About this task —
For the material below, output exactly the span from the line with "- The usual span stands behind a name" to the line with "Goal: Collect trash", including both, and nothing besides.

• • • • • • •

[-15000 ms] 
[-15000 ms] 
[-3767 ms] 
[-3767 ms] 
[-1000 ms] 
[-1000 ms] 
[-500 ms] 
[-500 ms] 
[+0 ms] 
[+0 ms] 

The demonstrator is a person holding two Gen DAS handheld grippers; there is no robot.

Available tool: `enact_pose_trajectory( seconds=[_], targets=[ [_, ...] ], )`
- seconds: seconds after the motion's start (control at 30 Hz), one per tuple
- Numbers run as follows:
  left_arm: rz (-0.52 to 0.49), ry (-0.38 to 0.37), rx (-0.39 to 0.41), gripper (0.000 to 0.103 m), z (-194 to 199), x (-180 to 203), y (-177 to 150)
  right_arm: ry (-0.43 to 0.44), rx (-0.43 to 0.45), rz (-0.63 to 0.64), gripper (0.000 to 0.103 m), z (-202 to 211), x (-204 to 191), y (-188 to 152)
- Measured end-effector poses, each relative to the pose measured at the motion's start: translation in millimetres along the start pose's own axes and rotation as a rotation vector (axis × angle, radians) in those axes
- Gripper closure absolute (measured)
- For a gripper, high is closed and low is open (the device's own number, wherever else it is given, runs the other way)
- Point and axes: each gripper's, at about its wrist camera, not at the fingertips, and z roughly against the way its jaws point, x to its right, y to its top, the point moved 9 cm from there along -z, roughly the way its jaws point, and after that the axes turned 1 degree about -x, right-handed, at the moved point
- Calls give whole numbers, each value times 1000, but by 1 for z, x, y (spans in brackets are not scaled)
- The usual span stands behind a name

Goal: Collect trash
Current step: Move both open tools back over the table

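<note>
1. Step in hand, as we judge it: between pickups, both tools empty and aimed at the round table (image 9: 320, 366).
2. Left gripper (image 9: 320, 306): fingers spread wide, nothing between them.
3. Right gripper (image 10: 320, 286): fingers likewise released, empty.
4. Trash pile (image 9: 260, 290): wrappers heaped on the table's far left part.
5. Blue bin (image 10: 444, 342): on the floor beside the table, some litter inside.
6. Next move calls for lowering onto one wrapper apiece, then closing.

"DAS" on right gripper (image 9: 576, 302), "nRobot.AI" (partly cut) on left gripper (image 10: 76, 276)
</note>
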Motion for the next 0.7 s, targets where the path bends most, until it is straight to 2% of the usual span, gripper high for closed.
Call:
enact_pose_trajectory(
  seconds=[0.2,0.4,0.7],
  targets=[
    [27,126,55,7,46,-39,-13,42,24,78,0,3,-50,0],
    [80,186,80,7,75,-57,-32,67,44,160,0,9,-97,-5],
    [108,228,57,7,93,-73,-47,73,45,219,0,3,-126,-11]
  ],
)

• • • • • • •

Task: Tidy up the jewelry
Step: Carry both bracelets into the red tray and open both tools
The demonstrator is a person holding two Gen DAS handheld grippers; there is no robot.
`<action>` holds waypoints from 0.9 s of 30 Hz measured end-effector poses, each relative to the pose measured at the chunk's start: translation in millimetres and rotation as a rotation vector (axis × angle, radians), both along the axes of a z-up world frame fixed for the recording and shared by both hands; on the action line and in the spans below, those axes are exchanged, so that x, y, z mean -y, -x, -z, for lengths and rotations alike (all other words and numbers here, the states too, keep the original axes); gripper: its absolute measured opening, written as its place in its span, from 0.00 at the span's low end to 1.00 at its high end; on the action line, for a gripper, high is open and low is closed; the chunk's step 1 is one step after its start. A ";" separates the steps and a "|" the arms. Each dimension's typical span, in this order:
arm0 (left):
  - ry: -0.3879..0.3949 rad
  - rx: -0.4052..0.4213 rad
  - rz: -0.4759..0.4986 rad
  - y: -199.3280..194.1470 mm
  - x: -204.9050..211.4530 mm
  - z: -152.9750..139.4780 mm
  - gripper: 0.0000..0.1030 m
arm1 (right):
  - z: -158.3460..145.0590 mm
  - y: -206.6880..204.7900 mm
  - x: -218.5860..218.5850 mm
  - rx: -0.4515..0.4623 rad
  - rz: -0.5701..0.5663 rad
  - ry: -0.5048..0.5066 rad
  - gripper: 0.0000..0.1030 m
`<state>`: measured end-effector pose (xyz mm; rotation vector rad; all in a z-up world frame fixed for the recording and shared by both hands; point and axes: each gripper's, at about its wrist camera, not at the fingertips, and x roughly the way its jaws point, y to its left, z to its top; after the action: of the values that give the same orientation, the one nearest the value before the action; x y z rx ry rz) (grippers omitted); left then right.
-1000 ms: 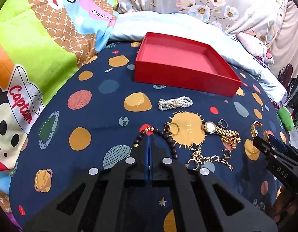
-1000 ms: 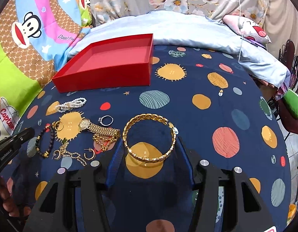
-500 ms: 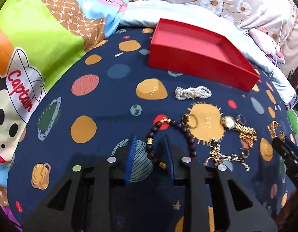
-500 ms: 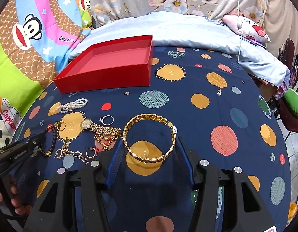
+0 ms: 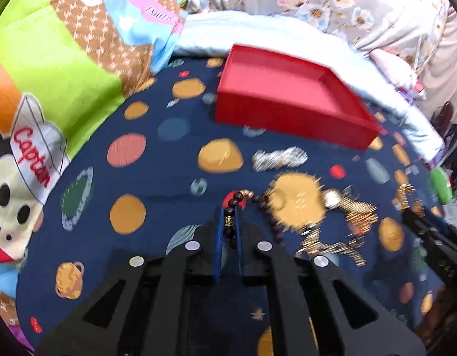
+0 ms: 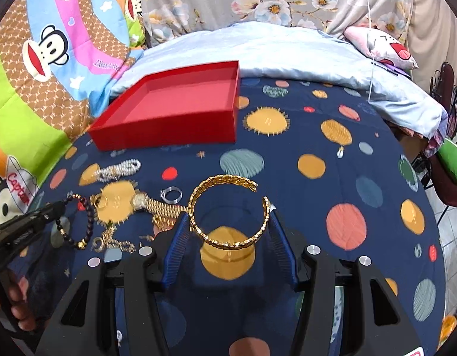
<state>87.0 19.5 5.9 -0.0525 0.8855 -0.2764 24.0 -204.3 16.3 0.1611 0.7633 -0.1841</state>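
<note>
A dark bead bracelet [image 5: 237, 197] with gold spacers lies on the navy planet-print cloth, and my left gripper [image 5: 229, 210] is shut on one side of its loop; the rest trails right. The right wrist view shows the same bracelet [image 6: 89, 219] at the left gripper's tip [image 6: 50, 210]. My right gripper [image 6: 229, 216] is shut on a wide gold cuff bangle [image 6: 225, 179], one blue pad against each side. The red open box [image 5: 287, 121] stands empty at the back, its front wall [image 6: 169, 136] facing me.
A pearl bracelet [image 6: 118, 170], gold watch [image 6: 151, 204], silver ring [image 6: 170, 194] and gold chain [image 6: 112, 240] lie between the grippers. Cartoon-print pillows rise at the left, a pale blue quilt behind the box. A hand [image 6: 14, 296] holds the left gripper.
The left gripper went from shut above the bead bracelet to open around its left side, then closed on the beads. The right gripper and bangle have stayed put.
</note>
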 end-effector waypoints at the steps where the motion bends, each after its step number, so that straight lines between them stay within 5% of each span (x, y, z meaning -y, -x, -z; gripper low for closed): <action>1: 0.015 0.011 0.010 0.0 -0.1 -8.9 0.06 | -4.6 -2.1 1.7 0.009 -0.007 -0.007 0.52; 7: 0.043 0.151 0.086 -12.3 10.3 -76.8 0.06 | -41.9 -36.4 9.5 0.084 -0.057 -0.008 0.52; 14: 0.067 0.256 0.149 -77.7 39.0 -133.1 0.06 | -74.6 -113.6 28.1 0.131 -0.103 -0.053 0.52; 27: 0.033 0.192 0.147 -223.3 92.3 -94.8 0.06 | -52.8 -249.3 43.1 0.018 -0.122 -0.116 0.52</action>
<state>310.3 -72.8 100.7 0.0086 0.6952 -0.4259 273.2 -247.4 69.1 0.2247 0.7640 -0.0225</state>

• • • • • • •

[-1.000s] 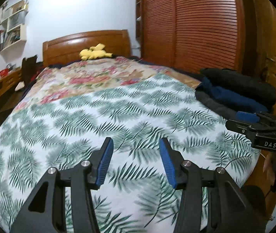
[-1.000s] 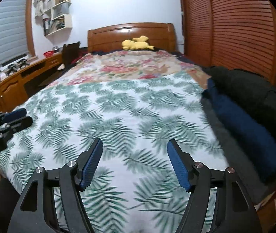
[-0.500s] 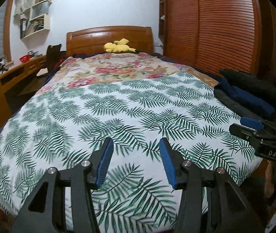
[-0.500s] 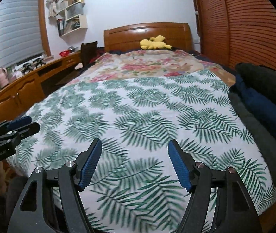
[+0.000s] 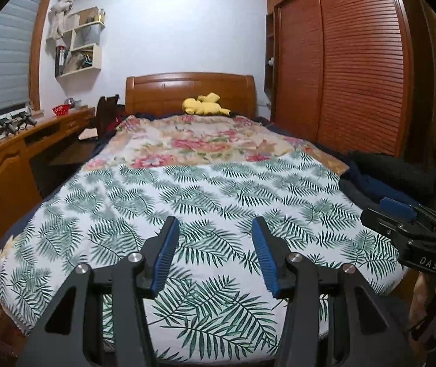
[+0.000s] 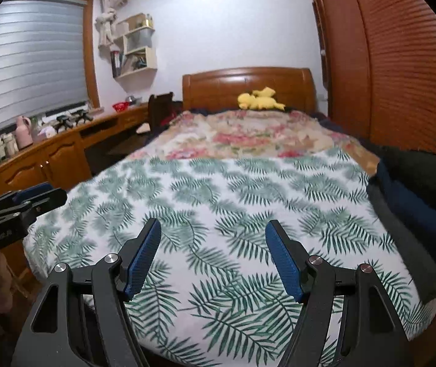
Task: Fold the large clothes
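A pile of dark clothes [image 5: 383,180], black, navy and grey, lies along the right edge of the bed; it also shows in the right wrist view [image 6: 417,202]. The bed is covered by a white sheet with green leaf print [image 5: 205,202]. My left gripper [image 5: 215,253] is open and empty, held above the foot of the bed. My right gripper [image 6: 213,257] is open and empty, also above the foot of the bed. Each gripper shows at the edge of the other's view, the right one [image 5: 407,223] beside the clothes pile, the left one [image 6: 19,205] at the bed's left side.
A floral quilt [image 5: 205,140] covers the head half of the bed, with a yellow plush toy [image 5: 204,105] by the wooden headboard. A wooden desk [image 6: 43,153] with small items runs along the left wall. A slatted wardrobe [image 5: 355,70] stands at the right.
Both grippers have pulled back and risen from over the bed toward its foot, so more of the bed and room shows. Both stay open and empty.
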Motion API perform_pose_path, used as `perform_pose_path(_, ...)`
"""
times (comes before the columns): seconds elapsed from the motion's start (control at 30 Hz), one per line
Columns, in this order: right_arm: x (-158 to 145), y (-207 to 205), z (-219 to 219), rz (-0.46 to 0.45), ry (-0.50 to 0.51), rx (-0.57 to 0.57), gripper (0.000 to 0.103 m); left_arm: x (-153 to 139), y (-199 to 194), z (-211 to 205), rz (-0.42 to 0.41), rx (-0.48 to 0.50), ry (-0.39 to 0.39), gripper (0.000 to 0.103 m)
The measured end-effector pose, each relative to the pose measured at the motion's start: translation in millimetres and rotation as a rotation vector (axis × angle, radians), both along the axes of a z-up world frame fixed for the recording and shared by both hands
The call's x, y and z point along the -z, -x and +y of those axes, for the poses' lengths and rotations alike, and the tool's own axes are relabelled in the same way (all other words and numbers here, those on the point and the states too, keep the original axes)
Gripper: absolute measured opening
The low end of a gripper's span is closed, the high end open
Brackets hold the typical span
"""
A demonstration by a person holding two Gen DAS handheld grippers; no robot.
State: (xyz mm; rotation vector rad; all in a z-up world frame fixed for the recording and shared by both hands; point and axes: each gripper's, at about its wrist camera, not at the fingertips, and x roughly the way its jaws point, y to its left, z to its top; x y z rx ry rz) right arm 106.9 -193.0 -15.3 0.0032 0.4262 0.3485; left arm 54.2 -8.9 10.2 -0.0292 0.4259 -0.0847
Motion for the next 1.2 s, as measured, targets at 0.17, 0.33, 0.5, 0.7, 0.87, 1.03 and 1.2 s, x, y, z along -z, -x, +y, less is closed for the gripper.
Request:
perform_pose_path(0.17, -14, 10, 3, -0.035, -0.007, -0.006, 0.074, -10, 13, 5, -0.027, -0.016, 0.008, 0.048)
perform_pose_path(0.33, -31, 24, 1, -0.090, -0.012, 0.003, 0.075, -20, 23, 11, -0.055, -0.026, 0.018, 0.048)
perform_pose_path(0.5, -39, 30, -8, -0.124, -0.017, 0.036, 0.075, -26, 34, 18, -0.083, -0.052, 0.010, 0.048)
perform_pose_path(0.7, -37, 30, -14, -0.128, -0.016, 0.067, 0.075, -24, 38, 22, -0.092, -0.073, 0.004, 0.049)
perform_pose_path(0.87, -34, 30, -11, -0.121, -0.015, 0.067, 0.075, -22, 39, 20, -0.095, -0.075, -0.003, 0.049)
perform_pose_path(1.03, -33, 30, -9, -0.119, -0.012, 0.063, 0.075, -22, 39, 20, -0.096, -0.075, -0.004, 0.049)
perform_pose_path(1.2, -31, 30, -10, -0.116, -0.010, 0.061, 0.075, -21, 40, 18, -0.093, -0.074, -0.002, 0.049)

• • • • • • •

Output below —
- The usual span stands behind a name

Goal: Collect trash

Nothing remains to be added to the response.